Oktober 2008

081009

ENERGIE-CHRONIK


Frankreich und Deutschland verhindern wirksame Netzentflechtung

Frankreich und Deutschland haben am 10. Oktober im EU-Ministerrat erneut eine wirksame Entflechtung der europäischen Stromtransportnetze verhindert. Auf ihr Betreiben beschloß der Rat das Nebeneinander von insgesamt drei Lösungen, auf die er sich bereits am 6. Juni grundsätzlich geeinigt hatte (080603). Die sich daraus ergebenden Konflikte sollen durch spezielle Regelungen entschärft werden.

Ursprünglich hatte die EU-Kommission verlangt, daß die Stromkonzerne ihre Transportnetze verkaufen oder einem unabhängigen Dritten die Betriebsführung übertragen (070101).
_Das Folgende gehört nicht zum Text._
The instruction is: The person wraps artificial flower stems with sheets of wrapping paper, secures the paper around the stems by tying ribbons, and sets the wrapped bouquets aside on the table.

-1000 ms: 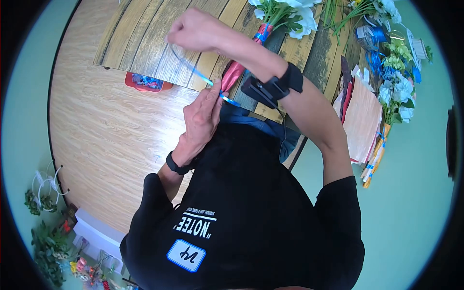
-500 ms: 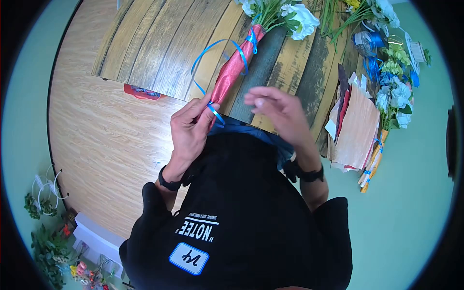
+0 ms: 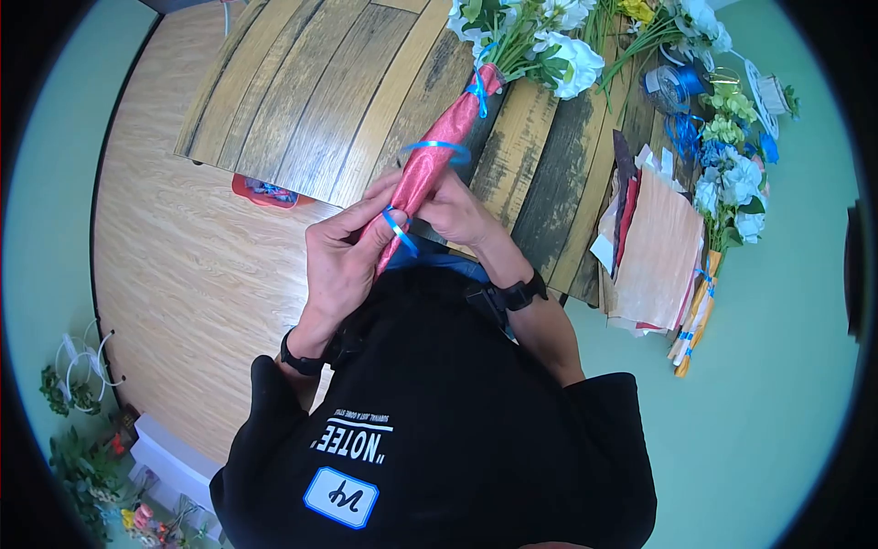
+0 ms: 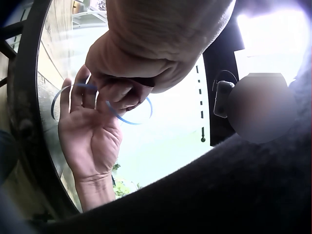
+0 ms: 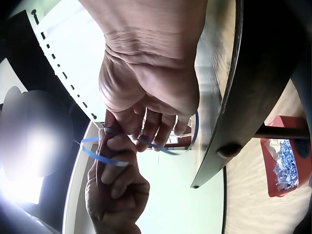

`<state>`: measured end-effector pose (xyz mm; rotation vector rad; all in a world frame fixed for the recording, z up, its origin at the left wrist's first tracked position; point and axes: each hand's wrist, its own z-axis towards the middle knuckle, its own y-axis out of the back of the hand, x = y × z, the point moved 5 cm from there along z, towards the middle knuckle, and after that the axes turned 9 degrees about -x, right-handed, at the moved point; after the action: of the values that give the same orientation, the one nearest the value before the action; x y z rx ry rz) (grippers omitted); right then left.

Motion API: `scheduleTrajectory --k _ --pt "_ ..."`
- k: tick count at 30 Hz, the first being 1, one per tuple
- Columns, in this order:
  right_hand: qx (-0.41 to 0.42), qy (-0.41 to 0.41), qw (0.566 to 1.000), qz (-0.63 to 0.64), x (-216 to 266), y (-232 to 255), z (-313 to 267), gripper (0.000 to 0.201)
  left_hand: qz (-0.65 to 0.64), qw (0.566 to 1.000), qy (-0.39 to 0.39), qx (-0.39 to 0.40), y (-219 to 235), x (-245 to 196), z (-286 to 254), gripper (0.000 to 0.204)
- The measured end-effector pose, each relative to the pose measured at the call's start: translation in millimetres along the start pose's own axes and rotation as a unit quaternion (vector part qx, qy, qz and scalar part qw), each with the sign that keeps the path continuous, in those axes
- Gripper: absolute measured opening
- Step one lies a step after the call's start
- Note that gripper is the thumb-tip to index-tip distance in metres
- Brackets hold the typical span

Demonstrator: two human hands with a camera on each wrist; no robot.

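Note:
A bouquet of white flowers (image 3: 572, 64) has its stems in a shiny red wrap (image 3: 445, 133), tilted over the table's near edge. My left hand (image 3: 340, 252) grips the wrap's lower end, its thumb beside a turn of blue ribbon (image 3: 400, 233). More ribbon curls across the wrap higher up. From the right, my right hand (image 3: 460, 215) reaches behind the wrap, which hides part of its fingers. In the left wrist view those fingers (image 4: 77, 100) are extended with the palm bare, and the ribbon (image 4: 57, 95) loops past them. Both hands come close together in the right wrist view.
Wrapping sheets (image 3: 654, 242) are stacked at the table's right edge. Beside them lies another flower bundle with yellow-wrapped stems (image 3: 700, 311). Ribbon spools (image 3: 672, 87) and loose flowers stand farther back. A red bin (image 3: 261, 192) of scraps sits on the floor by the table (image 3: 338, 82).
My right hand has come down from the far left over the table, swung right, then moved in behind the wrap. The left hand keeps its grip while the ribbon's loop has shifted.

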<state>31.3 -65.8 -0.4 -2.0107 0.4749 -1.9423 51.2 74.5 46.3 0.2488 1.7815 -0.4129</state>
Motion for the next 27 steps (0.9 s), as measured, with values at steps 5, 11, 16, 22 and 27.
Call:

Insgesamt acht EU-Staaten unter Führung von Frankreich und Deutschland plädierten demgegenüber für einen "dritten Weg", der praktisch nur die bereits bestehende juristische Abtrennung der Transportnetze von den übrigen Geschäftsbereichen der Stromkonzerne etwas verschärfen würde (080201). Während die EU-Kommission sich daraufhin kompromißbereit zeigte, votierte das Europäische Parlament am 18. Juni klar für eine "umfassende eigentumsrechtliche Entflechtung" der Stromnetze (080603). Außerdem faßte es am 9. Juli auch einen entsprechenden Beschluß für die Gastransportnetze. Mit seiner jetzigen Entscheidung geht der Rat also auf Kollisionskurs zum Parlament. Er riskiert zumindest die Anrufung des Vermittlungsausschusses wenn nicht gar die Ablehnung des ganzen Gesetzespakets.

"Gazprom-Klausel" auf Betreiben Berlins entschärft

Um das Nebeneinander der drei Lösungen zu ermöglichen, soll es den Energiekonzernen der EU grenzübergreifend untersagt werden, die Netze solcher Länder zu übernehmen, die sich für die eigentumsmäßige Trennung entscheiden. Darauf hatten vor allem die Niederlande, Dänemark, Spanien, Portugal und Polen gedrängt. Unklar bleibt, ob und wie verhindert werden soll, daß in Deutschland ein anderer Stromkonzern die Transportnetze übernimmt, falls E.ON oder Vattenfall ihre Verkaufsabsichten verwirklichen.

Auch die Energiekonzerne von Drittstaaten sollen sich nicht einfach in die westeuropäischen Netze einkaufen können. Diese "Gazprom-Klausel" wurde allerdings gegenüber der ursprünglichen Fassung entschärft. In der ursprünglichen Fassung sah sie ein Vetorecht der EU vor, wenn der Drittstaat, aus dem der ausländische Investor kommt, den EU-Unternehmen nicht gleiche Rechtssicherheit und Marktzugangsrechte gewährt. Nun bedarf es lediglich noch einer Einigung auf bilateraler politischer Ebene, um die Hürden für einen Einstieg aus dem Weg zu räumen. Für die Abschwächung der "Gazprom-Klausel" hatte sich vor allem Deutschland eingesetzt, dessen Importe zu 40 Prozent aus Rußland stammen. Die baltischen Staaten und Polen zeigten sich dagegen enttäuscht über die Aufweichung.

Kommissionspräsident Barroso und der für Energie zuständige EU-Kommissar Andris Piebalgs begrüßten die von den Energieministern erzielte Übereinkunft. Die Kommission werde nun mit dem Europäische Parlament über einen Kompromiss verhandeln. Das gesamte Paket werde voraussichtlich im ersten Halbjahr 2009 verabschiedet werden.